The unsafe is for direct byte access. In production, use bytemuck::Pod to get the same effect safely. For 1 M creatures, the snapshot is roughly 24 MB; writing it is one bulk syscall, ~5-10 ms on NVMe.

Exercise 2 - Load

#![allow(unused)]
fn main() {
fn load(path: &Path) -> std::io::Result<World> {
    use std::io::Read;
    let mut f = std::fs::File::open(path)?;
    let mut tick_bytes = [0u8; 8];
    f.read_exact(&mut tick_bytes)?;
    let tick = u64::from_le_bytes(tick_bytes);

    let mut sv = [0u8; 2];
    f.read_exact(&mut sv)?;
    let _schema_version = u16::from_le_bytes(sv);

    let mut n_bytes = [0u8; 4];
    f.read_exact(&mut n_bytes)?;
    let n = u32::from_le_bytes(n_bytes) as usize;

    let mut world = World::new(tick);
    world.creatures.px = read_vec::<f32>(&mut f, n)?;
    world.creatures.py = read_vec::<f32>(&mut f, n)?;
    // ... vx, vy, energy, id ...
    Ok(world)
}
}

After load, hash_world(&loaded) matches hash_world(&original) byte for byte.
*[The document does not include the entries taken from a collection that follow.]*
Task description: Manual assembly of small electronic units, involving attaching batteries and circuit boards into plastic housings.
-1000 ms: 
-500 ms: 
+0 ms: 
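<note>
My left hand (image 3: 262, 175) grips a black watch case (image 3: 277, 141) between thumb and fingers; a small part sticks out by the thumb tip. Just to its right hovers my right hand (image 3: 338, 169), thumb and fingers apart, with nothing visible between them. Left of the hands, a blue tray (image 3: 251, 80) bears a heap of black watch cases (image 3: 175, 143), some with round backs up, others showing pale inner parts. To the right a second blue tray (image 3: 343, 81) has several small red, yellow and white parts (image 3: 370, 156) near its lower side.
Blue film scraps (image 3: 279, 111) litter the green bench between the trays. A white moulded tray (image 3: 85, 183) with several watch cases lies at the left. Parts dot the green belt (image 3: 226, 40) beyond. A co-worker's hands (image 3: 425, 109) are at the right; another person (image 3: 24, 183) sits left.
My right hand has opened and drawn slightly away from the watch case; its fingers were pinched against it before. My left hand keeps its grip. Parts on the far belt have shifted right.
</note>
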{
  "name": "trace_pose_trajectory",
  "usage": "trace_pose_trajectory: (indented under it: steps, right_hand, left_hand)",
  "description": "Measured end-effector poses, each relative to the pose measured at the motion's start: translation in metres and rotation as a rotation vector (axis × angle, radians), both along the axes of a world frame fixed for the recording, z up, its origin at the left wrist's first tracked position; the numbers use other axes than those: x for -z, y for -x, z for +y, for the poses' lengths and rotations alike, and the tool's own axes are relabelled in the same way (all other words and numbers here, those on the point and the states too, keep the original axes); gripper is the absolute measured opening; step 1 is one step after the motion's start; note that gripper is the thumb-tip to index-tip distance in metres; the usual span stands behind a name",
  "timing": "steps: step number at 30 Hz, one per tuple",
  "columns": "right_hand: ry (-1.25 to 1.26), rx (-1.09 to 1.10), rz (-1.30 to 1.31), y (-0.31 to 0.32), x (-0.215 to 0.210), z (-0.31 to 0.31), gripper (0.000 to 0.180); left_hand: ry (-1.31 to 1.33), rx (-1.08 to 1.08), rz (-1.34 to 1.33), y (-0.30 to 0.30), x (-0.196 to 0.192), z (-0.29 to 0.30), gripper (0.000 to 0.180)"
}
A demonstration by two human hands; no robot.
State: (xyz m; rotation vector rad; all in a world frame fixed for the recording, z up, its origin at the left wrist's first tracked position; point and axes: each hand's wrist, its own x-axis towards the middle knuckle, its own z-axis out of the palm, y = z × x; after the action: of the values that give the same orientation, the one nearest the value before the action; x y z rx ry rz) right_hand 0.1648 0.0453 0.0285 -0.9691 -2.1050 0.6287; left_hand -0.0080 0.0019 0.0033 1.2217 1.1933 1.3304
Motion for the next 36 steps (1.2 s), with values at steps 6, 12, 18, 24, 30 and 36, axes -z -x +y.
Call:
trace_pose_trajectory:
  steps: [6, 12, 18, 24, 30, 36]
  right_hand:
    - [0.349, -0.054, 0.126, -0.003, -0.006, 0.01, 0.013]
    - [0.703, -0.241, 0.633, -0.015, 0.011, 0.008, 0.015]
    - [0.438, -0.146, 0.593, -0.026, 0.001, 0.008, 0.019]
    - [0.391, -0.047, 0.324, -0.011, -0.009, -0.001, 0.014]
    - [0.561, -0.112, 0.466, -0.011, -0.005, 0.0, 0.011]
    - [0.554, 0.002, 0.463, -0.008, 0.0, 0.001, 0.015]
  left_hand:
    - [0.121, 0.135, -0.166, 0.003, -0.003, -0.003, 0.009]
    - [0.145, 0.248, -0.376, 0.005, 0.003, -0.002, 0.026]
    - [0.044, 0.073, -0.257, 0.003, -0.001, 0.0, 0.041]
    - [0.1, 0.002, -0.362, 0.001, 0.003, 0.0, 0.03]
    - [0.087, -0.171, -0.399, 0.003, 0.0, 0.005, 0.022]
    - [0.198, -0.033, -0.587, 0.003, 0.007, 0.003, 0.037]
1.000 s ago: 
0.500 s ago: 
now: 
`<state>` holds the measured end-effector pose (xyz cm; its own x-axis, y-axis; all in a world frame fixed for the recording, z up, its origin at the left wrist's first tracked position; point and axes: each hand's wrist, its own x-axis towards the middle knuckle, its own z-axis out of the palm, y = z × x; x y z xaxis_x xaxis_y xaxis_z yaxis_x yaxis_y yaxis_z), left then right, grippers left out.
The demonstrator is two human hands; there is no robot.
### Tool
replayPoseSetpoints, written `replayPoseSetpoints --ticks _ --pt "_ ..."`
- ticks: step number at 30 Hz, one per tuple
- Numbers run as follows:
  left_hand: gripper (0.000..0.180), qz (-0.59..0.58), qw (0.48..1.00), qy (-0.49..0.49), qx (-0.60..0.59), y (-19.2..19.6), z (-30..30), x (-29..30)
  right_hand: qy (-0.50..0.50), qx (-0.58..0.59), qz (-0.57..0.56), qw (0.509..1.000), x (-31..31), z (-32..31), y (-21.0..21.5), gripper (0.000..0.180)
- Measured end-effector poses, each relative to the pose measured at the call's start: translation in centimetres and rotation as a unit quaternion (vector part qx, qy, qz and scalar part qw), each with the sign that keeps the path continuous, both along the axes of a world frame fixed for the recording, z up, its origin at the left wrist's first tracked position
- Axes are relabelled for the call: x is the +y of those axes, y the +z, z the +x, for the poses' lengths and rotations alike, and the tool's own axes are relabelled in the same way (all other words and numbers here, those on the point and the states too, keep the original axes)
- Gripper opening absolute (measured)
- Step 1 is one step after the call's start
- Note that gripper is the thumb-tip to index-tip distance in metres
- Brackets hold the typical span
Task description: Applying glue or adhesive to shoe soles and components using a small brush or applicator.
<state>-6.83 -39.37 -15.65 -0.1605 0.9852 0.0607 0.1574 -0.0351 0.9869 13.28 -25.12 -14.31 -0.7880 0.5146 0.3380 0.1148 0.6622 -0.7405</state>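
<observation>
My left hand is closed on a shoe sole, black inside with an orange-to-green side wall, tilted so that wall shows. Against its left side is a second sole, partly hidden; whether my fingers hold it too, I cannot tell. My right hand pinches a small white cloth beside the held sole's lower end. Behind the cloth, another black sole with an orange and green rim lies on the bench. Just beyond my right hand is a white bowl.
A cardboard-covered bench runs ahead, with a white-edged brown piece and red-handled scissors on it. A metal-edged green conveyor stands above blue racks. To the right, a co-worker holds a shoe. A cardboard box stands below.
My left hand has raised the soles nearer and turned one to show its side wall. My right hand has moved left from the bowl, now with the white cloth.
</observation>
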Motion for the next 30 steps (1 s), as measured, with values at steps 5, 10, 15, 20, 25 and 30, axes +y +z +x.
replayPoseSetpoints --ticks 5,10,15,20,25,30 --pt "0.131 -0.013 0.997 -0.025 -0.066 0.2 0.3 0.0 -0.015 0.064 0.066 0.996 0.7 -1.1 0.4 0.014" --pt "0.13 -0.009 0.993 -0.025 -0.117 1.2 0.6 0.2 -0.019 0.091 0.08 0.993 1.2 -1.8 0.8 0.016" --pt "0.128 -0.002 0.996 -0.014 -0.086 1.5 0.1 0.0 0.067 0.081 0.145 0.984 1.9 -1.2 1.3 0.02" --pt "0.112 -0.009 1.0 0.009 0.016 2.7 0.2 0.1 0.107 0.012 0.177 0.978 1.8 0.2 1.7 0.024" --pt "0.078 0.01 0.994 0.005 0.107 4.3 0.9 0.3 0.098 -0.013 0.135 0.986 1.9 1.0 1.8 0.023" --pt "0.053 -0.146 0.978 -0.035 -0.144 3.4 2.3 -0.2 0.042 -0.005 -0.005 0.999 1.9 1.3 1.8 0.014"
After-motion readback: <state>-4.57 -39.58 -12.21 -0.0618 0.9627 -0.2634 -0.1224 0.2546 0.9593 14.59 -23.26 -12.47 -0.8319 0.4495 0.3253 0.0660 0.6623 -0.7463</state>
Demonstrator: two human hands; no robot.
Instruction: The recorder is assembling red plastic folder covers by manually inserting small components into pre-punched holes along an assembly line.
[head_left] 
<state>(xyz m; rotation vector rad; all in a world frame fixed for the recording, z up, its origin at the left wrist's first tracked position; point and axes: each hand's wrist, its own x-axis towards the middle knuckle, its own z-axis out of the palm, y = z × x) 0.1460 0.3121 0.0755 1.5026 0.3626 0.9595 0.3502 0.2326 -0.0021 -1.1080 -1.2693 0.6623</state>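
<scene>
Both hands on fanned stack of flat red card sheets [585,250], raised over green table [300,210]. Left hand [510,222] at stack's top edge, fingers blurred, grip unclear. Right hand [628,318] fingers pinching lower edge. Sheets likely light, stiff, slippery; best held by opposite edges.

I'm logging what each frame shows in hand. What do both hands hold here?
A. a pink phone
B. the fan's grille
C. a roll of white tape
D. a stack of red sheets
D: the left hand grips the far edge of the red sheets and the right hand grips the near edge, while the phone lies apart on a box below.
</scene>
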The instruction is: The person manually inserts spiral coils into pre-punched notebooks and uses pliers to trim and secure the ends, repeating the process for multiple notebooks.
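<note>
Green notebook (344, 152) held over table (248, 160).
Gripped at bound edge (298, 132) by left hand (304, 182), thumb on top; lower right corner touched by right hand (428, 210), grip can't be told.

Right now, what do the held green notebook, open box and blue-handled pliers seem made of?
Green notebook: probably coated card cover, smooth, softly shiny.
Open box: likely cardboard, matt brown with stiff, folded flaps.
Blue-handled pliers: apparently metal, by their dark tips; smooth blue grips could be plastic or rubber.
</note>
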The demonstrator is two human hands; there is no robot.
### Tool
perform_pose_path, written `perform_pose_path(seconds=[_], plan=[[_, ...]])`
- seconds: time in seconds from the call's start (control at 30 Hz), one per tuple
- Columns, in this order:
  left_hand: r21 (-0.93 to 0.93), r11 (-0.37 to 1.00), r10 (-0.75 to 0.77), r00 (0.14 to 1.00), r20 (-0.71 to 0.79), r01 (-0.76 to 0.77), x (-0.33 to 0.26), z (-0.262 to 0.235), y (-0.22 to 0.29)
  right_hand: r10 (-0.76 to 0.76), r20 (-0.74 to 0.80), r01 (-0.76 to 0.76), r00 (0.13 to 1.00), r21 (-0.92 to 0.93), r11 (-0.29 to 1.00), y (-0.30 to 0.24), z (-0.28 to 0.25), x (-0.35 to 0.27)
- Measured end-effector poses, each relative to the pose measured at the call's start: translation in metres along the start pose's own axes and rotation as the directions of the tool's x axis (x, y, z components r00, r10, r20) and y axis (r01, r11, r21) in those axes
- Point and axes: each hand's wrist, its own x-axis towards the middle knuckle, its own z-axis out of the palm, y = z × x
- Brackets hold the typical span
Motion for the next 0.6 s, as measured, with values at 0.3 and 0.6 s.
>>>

Determinism + transposition = round-trip safety.

Exercise 3 - OOP comparison

For 1 M creatures:

Column snapshot via raw bytes: ~5-10 ms.
Per-row serde_json::to_writer: ~500-1000 ms (text encoding, per-row overhead).
Per-row bincode::serialize_into: ~50-100 ms (binary, per-row overhead).

The column-direct version is bound by sequential disk bandwidth. The per-row versions add CPU encoding cost on top.

Exercise 4 - Schema versioning

#![allow(unused)]
fn main() {
let schema_version = u16::from_le_bytes(sv);
if schema_version >= 2 {
    world.creatures.hunger_buildup = read_vec::<f32>(&mut f, n)?;
} else {
    world.creatures.hunger_buildup = vec![0.0; n]; // default for older snapshots
}
}

Old snapshots (v1) lack the hunger_buildup column; the loader supplies zeros. New snapshots (v2) include it. Both round-trip cleanly. Version migration lives at load time, in one place; the rest of the simulator does not know about it.

Exercise 5 - Memory-mapped snapshot

#![allow(unused)]
fn main() {
use memmap2::MmapOptions;

let f = std::fs::File::open(path)?;
let mmap = unsafe { MmapOptions::new().map(&f)? };
let bytes: &[u8] = &mmap;
// Parse columns directly from `bytes` - no copy.
}

For a 24 MB snapshot:

Read-into-Vec: ~5 ms (one syscall + memcpy from kernel buffer to user heap).
mmap: ~10 µs initial setup; access is page-faulted lazily.

If the simulator accesses the loaded data sequentially after load, mmap wins. If access is random, mmap pays page-fault costs each time. For load-once-then-stream patterns, mmap is the cleaner option.